◆ Problem to work on ◆
All of the data below is to be repeated exactly, except for the pictures.

□ □ □ □

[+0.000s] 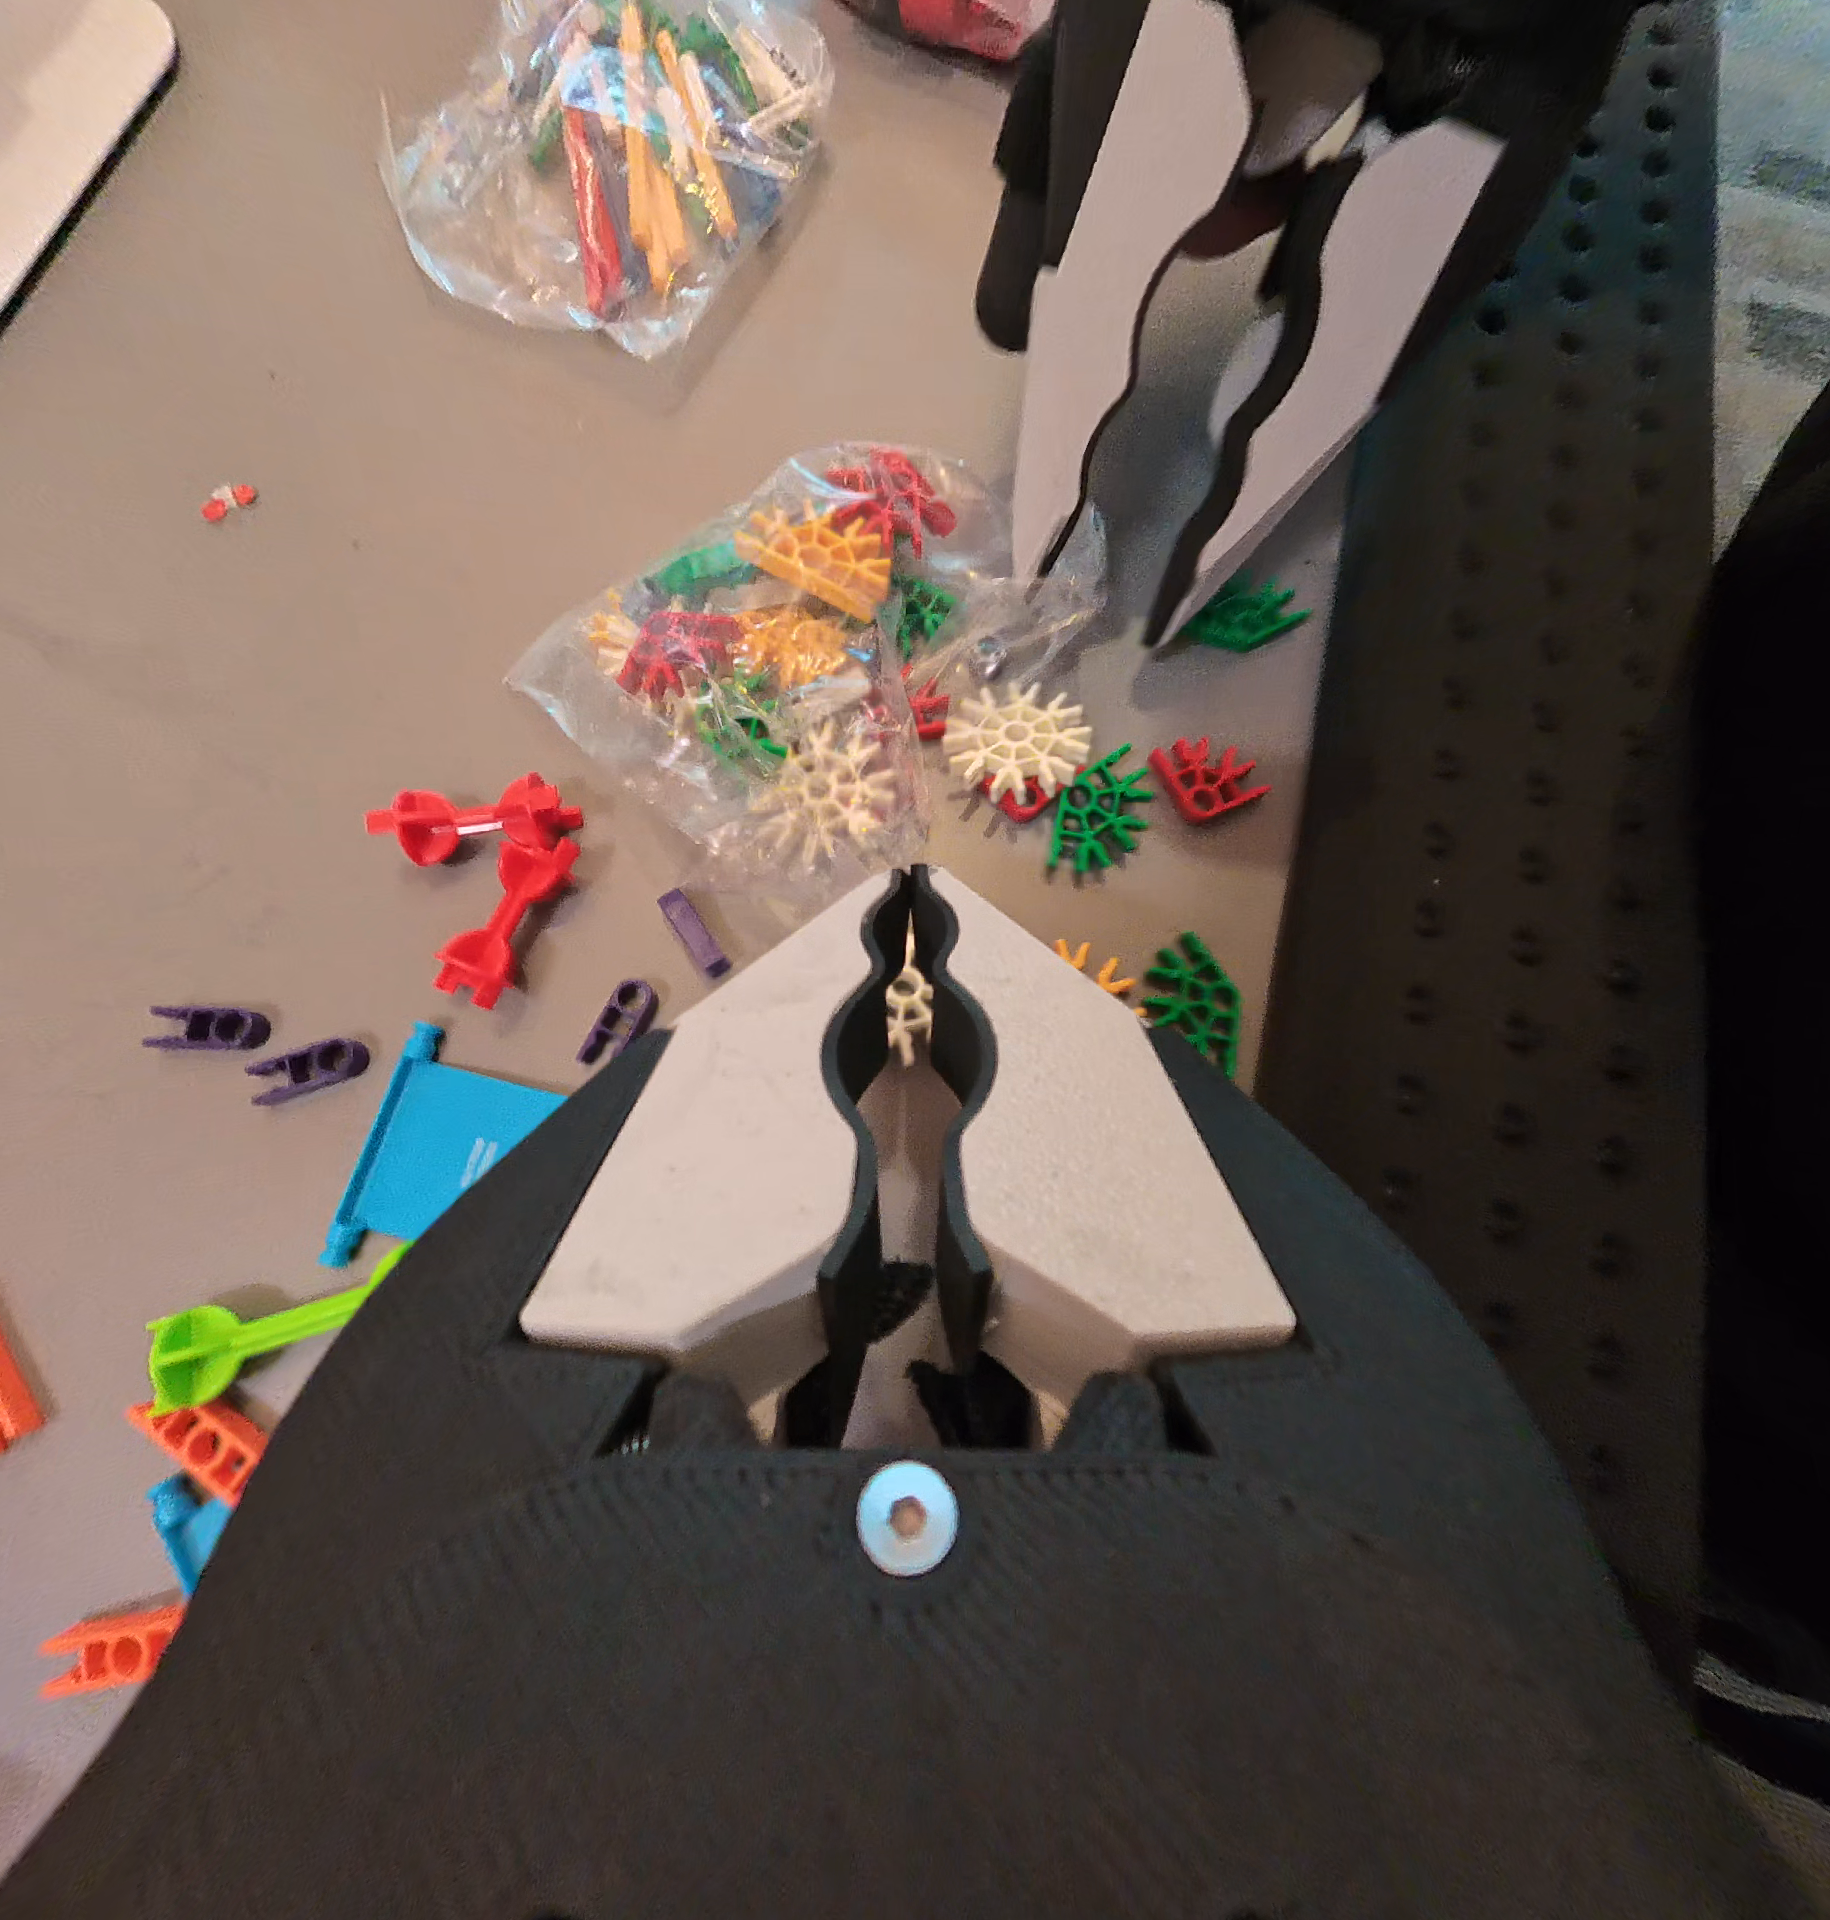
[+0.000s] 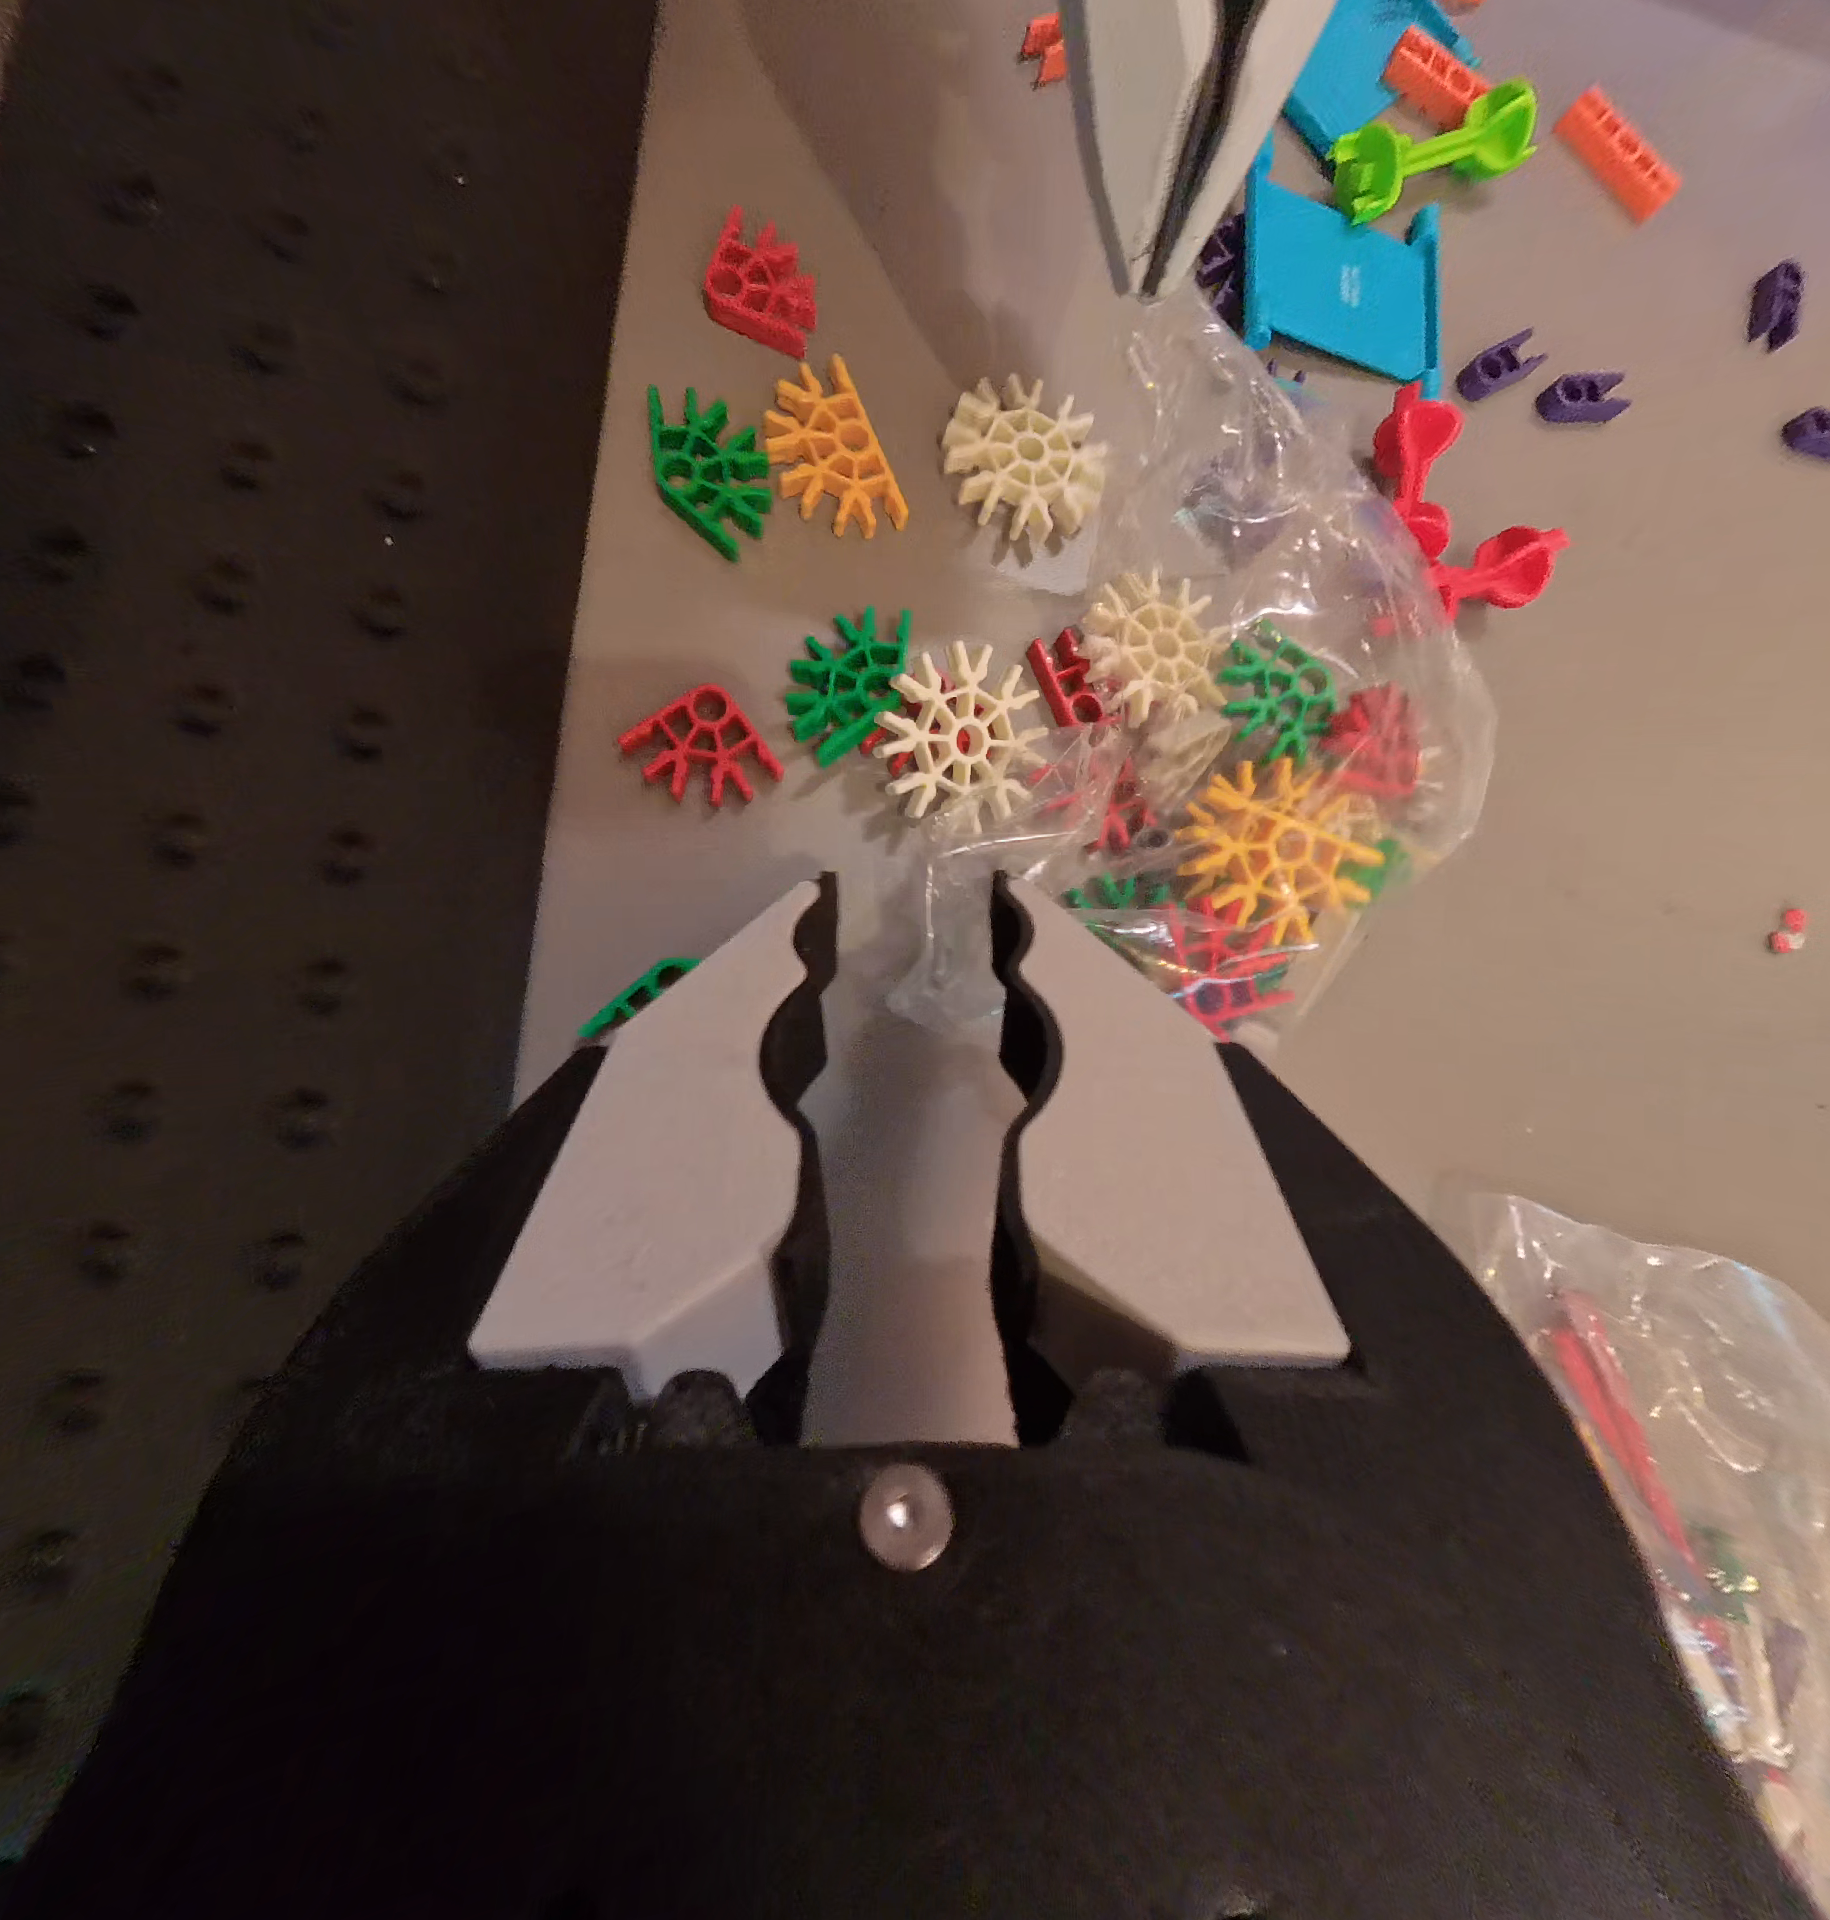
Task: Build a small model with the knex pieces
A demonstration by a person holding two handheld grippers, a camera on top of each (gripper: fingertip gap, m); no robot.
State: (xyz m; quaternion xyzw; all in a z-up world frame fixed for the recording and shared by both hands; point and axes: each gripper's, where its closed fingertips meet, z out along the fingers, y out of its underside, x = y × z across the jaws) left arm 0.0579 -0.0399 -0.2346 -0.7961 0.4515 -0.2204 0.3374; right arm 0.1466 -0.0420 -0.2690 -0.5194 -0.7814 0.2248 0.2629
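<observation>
The left gripper point(image 1: 913, 883) has its fingers pressed together on the edge of a clear plastic bag point(image 1: 776, 665) of coloured snowflake-shaped connectors, which lies on the grey table point(image 1: 267, 644); a white connector point(image 1: 907, 1013) shows through the gap between its 2 fingers. The right gripper point(image 2: 913, 894) has its fingers spread, straddling a corner of the same bag without pinching it. Loose white point(image 2: 1025, 457), green point(image 2: 705, 473), yellow point(image 2: 836, 447) and red point(image 2: 760, 281) connectors lie just beside the bag, near a black perforated mat point(image 2: 246, 623).

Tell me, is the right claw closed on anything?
No, the right claw is open, its jaws standing apart above a corner of the clear plastic bag of colourful connector pieces.
</observation>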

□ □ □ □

◆ Task result ◆
[+0.000s] 
[+0.000s] 
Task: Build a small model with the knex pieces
A demonstration by a person holding two handheld grippers, a camera on top of each (gripper: fingertip gap, m); no robot.
State: (xyz m; quaternion xyzw; all in a z-up world frame fixed for the recording and shared by both hands; point and axes: each gripper's, where its closed fingertips meet, z out along the fingers, y out of its underside, x = y × z across the jaws) left arm 0.0579 -0.0399 -0.2346 -0.7961 0.4515 -0.2204 0.3374; right arm 0.1466 -0.0420 -0.2690 -0.5194 -0.7814 0.2248 0.2629
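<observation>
The left gripper point(image 1: 913, 883) has its fingers pressed together on the edge of a clear plastic bag point(image 1: 776, 665) of coloured snowflake-shaped connectors, which lies on the grey table point(image 1: 267, 644); a white connector point(image 1: 907, 1013) shows through the gap between its 2 fingers. The right gripper point(image 2: 913, 894) has its fingers spread, straddling a corner of the same bag without pinching it. Loose white point(image 2: 1025, 457), green point(image 2: 705, 473), yellow point(image 2: 836, 447) and red point(image 2: 760, 281) connectors lie just beside the bag, near a black perforated mat point(image 2: 246, 623).

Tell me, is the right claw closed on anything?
No, the right claw is open, its jaws standing apart above a corner of the clear plastic bag of colourful connector pieces.
</observation>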

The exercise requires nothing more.